The promising new test, developed by scientists at Ben-Gurion University of the Negev and Soroka University Medical Center in Beersheva, can detect minuscule changes in the blood of a person with a cancerous growth somewhere in the body, even before the disease has spread.
Early diagnosis of cancer could save thousands of lives. Every day in the United States alone, 1,500 people die of cancer, according to the American Cancer Society. Early detection greatly increases the chances for successful treatment.
It’s an invention that could transform the developing world. Israeli company Paulee CleanTec has developed a toilet that needs no water, leaves no waste, and is powered by solar energy.

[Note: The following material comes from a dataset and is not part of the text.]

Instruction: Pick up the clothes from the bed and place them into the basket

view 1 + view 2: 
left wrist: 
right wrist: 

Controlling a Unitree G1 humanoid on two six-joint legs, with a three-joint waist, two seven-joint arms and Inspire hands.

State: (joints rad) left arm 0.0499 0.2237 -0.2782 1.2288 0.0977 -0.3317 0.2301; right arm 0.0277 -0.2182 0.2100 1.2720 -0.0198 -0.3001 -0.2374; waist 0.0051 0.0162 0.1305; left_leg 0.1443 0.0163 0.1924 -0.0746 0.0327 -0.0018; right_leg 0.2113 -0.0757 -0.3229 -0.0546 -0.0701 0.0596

The toilet, which won funds from the Bill & Melinda Gates Foundation, turns solid waste – including toilet paper – into odorless, sterile fertilizer in 30 seconds. The fertilizer is automatically dropped into a removable canister and can be used on crops.
Liquid waste will be sterilized separately and then used as gray water to flush the toilet.
The Gates Foundation believes that a reinvented toilet could save millions of lives. Some 1.1 billion people don’t use a toilet, and about 80 percent of human waste goes into rivers and streams untreated.
One in three people suffers from a brain-related disorder such as Alzheimer’s, Parkinson’s, ADHD, chronic pain or depression. But because of the complexity of the human brain, blood tests and imaging are of limited value for diagnosis or documentation of treatment.
The Israeli company ElMindA could revolutionize this field by opening a new window into how the brain works. Its non-invasive BNA (brain network activation) technology, which expects FDA approval early in 2013, has shown promise in clinical studies.
The procedure is simple and painless. Patients sit at a computer for 15 to 30 minutes, performing a specific task many times while the device maps network activation points in the brain. The result is a three-dimensional image of nerve cell connectivity and synchronization that is highly sensitive, specific and reproducible.
The tool is sensitive enough to show subtle differences in the severity of the condition from one day to another. It can also optimize drug dosing by monitoring the changes in brain network activities as the drug takes effect.